A Conexão Cuba e a Restrição de Visto para os EUA
Calderano se enquadra normalmente nos requisitos para viagens internacionais e frequentemente viaja com facilidade. Contudo, sua situação mudou drasticamente após a viagem a Cuba em 2023. Naquela ocasião, ele participou do Campeonato Pan-Americano e de um evento de qualificação para os Jogos Olímpicos de Paris-2024. A questão central é que Cuba, um país com relações geopolíticas historicamente tensas com os EUA, foi incluída em janeiro de 2021 na lista do governo americano que enumera “países patrocinadores de terrorismo”.
Fernando Canutto, sócio do Godke Advogados e especialista em Direito Internacional com foco em migração nos EUA, esclarece a base legal para a recusa do visto de Hugo Calderano. Ele explica que a “Visa Waiver Program Improvement and Terrorist Travel Prevention Act determina que quem viajou a Cuba após essa data não é elegível para a isenção de visto (ESTA) e deve solicitar visto B-1/B-2 via consulado”. Isso significa que, ao visitar Cuba, Calderano automaticamente perdeu o direito de usar o ESTA, um programa que facilita a entrada de cidadãos de certos países nos EUA sem a necessidade de um visto tradicional. Assim, a viagem a Cuba criou uma barreira para seu visto EUA Cuba.
O Processo de Visto Tradicional e Implicações para Atletas
É crucial entender que essa medida não proíbe a viagem aos EUA, mas sim altera o tipo de visto necessário. “Isso não é uma proibição de viagem aos EUA, apenas passa-se a exigir a obtenção de visto B1/B2, a mesma exigência aplicada aos brasileiros”, pontua Fernando Canutto. Isso significa que, para Calderano, e para qualquer outra pessoa na mesma situação, o caminho para entrar nos Estados Unidos se torna o processo tradicional de solicitação de visto.
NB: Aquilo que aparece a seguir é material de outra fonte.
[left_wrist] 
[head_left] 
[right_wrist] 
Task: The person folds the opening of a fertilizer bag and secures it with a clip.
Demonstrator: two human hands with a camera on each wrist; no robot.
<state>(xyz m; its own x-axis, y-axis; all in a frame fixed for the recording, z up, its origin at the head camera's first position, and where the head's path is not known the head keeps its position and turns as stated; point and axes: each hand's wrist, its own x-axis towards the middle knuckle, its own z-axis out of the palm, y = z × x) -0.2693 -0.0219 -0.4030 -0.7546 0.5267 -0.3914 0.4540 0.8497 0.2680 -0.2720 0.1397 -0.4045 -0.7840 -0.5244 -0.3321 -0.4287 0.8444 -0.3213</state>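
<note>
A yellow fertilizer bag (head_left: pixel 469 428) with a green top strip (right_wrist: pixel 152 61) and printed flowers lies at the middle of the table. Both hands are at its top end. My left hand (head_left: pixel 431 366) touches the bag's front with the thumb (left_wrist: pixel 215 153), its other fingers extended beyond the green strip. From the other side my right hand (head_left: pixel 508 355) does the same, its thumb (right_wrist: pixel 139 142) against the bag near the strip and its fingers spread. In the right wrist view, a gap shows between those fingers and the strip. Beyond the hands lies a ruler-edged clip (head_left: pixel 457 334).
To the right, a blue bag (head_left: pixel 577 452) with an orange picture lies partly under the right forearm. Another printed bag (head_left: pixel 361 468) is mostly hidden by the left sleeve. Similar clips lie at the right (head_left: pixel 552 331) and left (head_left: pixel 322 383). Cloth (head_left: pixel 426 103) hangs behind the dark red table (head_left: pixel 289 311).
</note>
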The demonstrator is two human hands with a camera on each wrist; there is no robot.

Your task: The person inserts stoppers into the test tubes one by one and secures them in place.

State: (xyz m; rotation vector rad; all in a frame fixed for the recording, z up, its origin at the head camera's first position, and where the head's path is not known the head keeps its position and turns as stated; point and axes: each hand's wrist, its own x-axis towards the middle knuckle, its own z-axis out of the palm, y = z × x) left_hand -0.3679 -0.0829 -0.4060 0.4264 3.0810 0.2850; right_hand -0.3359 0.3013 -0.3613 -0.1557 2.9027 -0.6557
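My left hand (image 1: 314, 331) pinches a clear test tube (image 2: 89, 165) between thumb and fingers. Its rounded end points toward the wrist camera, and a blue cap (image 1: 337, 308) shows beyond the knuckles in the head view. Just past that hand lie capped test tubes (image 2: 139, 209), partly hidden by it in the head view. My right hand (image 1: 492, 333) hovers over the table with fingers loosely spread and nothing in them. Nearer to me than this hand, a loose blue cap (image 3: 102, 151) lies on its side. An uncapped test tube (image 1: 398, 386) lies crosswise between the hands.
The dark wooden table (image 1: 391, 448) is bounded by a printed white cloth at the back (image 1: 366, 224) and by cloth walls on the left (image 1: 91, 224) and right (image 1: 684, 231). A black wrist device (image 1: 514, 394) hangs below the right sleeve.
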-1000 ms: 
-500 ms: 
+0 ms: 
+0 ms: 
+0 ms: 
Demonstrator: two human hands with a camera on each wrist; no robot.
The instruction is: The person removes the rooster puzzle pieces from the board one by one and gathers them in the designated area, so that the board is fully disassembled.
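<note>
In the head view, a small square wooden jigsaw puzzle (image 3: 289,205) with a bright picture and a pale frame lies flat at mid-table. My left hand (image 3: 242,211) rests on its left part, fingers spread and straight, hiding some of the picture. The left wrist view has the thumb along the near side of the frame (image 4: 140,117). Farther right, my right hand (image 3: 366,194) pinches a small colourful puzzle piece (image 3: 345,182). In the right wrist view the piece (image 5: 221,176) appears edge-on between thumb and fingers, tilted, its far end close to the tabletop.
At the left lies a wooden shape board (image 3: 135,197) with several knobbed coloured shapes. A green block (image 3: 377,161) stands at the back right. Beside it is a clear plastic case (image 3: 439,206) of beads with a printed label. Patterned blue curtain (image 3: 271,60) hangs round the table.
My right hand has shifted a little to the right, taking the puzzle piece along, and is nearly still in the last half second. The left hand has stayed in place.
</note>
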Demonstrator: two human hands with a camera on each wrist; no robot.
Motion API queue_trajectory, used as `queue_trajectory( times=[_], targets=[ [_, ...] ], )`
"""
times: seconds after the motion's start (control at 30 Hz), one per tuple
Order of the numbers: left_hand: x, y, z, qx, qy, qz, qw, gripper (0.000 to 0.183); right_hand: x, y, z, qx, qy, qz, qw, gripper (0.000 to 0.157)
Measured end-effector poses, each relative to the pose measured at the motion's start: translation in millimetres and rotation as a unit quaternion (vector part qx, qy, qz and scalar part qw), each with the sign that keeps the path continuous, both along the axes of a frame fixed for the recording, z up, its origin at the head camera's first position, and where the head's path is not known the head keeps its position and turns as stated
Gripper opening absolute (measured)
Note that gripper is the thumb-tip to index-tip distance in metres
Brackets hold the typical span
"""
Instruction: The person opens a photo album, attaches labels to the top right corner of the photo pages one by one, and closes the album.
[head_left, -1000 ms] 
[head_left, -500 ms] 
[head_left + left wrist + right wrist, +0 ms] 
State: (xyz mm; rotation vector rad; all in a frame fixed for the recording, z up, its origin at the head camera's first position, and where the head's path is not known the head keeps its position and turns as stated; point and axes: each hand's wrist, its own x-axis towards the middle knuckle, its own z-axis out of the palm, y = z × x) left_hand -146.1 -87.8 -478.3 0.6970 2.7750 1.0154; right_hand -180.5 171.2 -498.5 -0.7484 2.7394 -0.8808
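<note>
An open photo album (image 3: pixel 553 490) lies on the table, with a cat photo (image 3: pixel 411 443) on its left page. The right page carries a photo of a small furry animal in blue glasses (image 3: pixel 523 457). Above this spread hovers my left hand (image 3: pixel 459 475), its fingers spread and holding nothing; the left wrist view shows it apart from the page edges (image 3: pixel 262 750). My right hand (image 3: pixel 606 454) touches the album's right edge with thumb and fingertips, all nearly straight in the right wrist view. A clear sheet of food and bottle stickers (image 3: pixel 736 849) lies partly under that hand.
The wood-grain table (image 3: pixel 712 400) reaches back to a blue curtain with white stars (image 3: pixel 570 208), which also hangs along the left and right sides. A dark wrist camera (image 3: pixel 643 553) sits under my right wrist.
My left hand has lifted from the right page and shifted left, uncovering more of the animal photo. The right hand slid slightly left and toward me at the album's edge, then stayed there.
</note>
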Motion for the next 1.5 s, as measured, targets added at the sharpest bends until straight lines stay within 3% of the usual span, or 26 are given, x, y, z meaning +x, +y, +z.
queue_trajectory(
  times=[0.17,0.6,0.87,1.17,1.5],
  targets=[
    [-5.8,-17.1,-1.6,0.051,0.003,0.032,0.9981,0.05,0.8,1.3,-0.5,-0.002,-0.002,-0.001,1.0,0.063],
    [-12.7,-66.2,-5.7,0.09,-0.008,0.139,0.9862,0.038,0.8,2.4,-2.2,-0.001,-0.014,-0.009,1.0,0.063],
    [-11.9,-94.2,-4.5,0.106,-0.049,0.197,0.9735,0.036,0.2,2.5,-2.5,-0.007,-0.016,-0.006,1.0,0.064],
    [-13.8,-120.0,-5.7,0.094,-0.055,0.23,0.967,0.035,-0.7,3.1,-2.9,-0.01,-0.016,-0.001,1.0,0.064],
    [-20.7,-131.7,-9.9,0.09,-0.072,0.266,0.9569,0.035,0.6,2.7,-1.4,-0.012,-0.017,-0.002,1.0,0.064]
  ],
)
Este procedimento envolve agendar uma entrevista em um consulado americano e submeter-se a uma avaliação individual detalhada. A embaixada ou consulado fará questionamentos sobre a intenção da viagem, os vínculos com o país de origem, o histórico de viagens, e outras informações que ajudem a determinar a elegibilidade do solicitante. O caso de Hugo Calderano serve como um lembrete vívido de como as políticas externas e listas de países podem ter consequências práticas, mesmo para figuras públicas e atletas, afetando suas carreiras e planejamentos.